The state has at least two protected areas, the Ngerbekuu Nature Reserve and the Ngemai Conservation Area.

== Demography ==
The population of the state was 282 in the 2015 census and median age was 36.1 years. The official languages of the state are Palauan and English.

In June 1972, the resident population was 419. The population was 223 inhabitants in 2005, increasing to 282 according to data from the 2015 census. Its inhabitants are mostly fishermen or public workers.

There are three small family shops, a primary school and a library, which contains a large number of children's books, a copy of all Palauan books and some books in Japanese and Spanish.

Uongruious is the title of the traditional high chief from the state.

==Political system==
Ngiwal has its own constitution, adopted in 1983. The state government was established in 1983. The state of Ngiwal, with population of less than 300, has an elected chief executive, governor. The state also has a legislature, Kelulul a Kiuluul (KAK), elected every two years. The state population elects one of the member in the House of Delegates of Palau.

== Traditional villages ==
There are at least four traditional village sites within Ngiwal, and at least two village sites are located in the Ngerbekuu Valley. The site of Old Ngiwal is located on the west facing slopes of the coastal ridge at the end of a mangrove channel on the east side of the Ngerbekuu River near to where it empties into the large, shallow bay which separates Ngiwal and Melekeok.

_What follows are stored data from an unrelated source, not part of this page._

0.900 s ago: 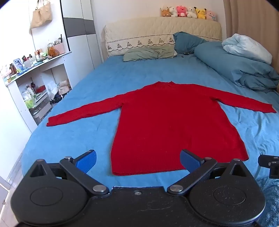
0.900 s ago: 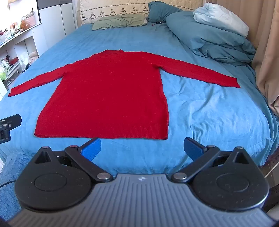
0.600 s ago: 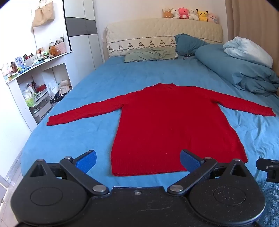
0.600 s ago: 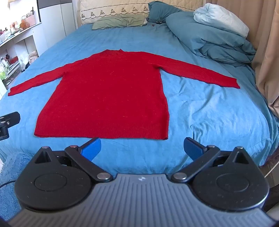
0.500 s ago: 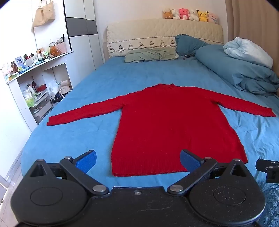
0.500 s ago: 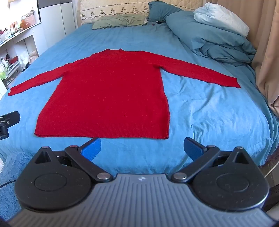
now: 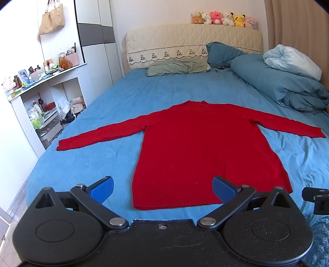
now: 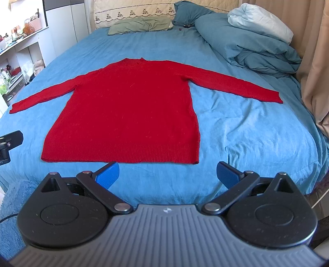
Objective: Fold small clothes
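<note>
The left gripper (image 7: 162, 188) is tipping very slightly upward: in its view the plush toys (image 7: 224, 17) and the headboard (image 7: 193, 39) are sitting a little lower in the frame than they were 0.9 s ago, and the hem of the red sweater (image 7: 201, 147) is lying a touch lower too. The sliver of the right gripper (image 7: 315, 197) at that view's right edge is also showing slightly lower. In the right wrist view, the black part of the left gripper at the left edge is appearing a little higher than before.
</note>
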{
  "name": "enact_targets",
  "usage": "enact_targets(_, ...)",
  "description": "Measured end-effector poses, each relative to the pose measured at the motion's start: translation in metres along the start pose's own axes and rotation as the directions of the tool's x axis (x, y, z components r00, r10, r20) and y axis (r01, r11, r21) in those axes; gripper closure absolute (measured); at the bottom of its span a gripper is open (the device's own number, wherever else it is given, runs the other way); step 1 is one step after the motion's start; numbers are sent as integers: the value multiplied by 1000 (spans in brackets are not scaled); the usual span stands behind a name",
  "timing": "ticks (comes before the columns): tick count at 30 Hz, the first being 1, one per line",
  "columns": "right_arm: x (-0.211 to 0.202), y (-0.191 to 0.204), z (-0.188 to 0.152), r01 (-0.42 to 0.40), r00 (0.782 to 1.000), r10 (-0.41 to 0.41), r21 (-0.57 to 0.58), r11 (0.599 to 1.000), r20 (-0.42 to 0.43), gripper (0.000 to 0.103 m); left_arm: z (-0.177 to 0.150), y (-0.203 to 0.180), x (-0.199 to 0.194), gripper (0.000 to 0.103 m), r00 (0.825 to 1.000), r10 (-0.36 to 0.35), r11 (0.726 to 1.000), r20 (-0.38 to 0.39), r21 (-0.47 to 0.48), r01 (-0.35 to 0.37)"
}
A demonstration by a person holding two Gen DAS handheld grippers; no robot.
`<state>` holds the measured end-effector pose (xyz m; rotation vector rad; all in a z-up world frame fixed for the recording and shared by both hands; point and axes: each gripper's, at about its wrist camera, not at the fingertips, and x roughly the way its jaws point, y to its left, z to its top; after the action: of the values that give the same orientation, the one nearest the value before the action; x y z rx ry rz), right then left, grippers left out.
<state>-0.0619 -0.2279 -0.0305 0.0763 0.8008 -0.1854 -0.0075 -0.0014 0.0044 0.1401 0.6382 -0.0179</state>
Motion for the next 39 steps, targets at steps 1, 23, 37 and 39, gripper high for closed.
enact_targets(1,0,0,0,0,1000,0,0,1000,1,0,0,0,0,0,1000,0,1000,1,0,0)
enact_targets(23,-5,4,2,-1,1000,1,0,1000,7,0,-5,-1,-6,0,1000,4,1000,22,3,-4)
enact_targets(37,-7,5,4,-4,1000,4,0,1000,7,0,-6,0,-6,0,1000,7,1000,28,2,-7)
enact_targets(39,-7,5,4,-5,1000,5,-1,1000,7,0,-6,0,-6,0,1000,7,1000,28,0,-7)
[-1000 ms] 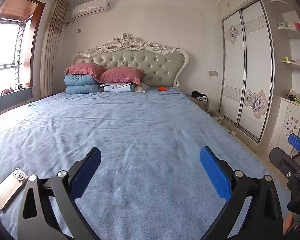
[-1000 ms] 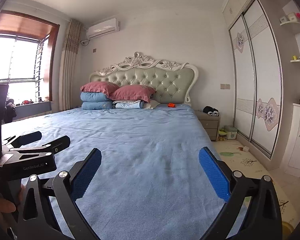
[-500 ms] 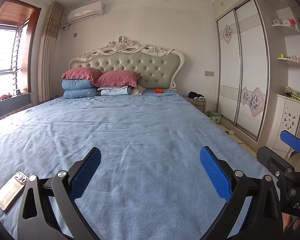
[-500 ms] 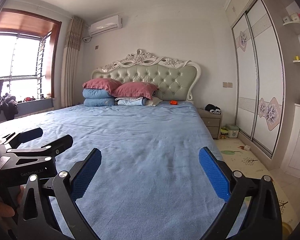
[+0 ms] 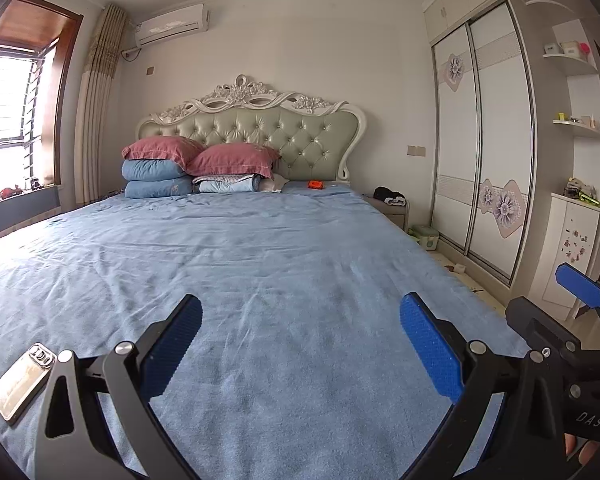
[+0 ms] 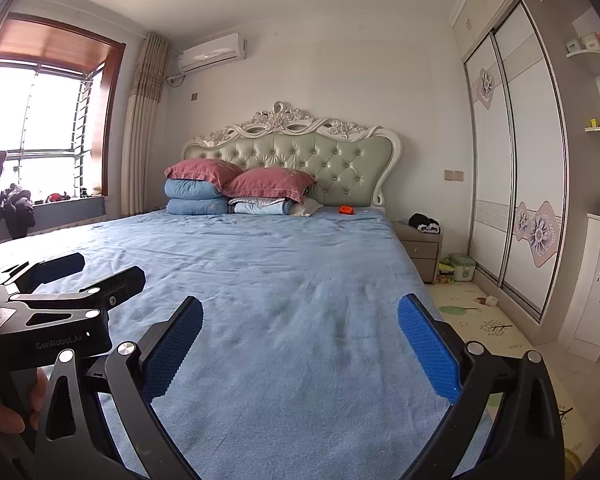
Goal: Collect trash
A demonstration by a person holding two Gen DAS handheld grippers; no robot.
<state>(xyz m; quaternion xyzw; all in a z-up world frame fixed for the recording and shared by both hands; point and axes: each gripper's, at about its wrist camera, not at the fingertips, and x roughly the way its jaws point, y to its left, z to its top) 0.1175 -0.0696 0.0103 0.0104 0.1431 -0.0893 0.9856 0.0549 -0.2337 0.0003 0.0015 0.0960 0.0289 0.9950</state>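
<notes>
We hover left tongs [image 5: 300,344] and right tongs [image 6: 300,344] wide, empty, over bed [image 5: 260,260]. Small orange scrap [image 5: 315,184] far off near headboard; looks light, maybe crinkly; pinch across middle.

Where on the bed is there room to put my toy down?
Bare sheet runs from the open grippers up to the pillows. Crowded spots: pillows at the headboard, an orange thing beside them, a phone at the near left corner.
</notes>
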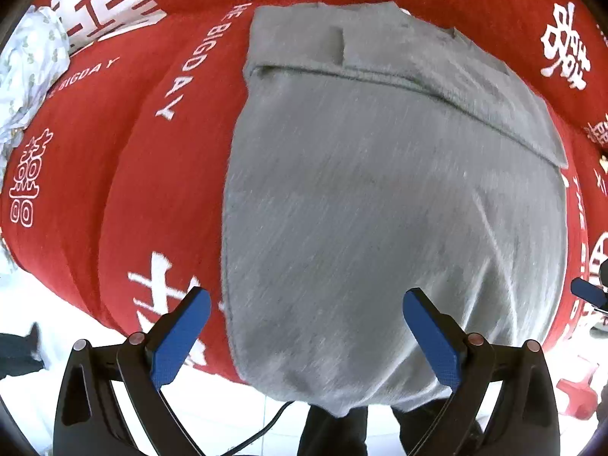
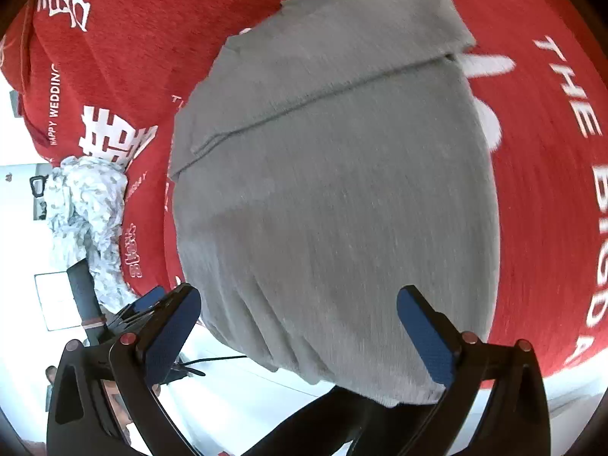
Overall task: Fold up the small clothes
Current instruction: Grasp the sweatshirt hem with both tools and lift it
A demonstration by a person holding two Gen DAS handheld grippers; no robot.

The traditional villages represent important symbols giving identity to families, clans and regions. Within villages are numerous stone features with historical and traditional importance. Many of the stone platforms, odesongel, serve as clan cemeteries, and other stone features serve as shrines.

The lagoon is an important resource area which was intensively exploited prehistorically. Important resources include the many species of fish. Near the traditional villages are taro swamp gardens, and surrounding most village sites are garden plots and terraced hillsides.

== Education==
The Ministry of Education operates public schools. Palau High School in Koror is the country's only public high school, so children from this community go there.

The Ngiwal state scholarship offers two scholarships: one for a graduating high-school senior who is a Palauan citizen and is a Resident of Ngiwal State, and one for a student at a college, university, or vocational school.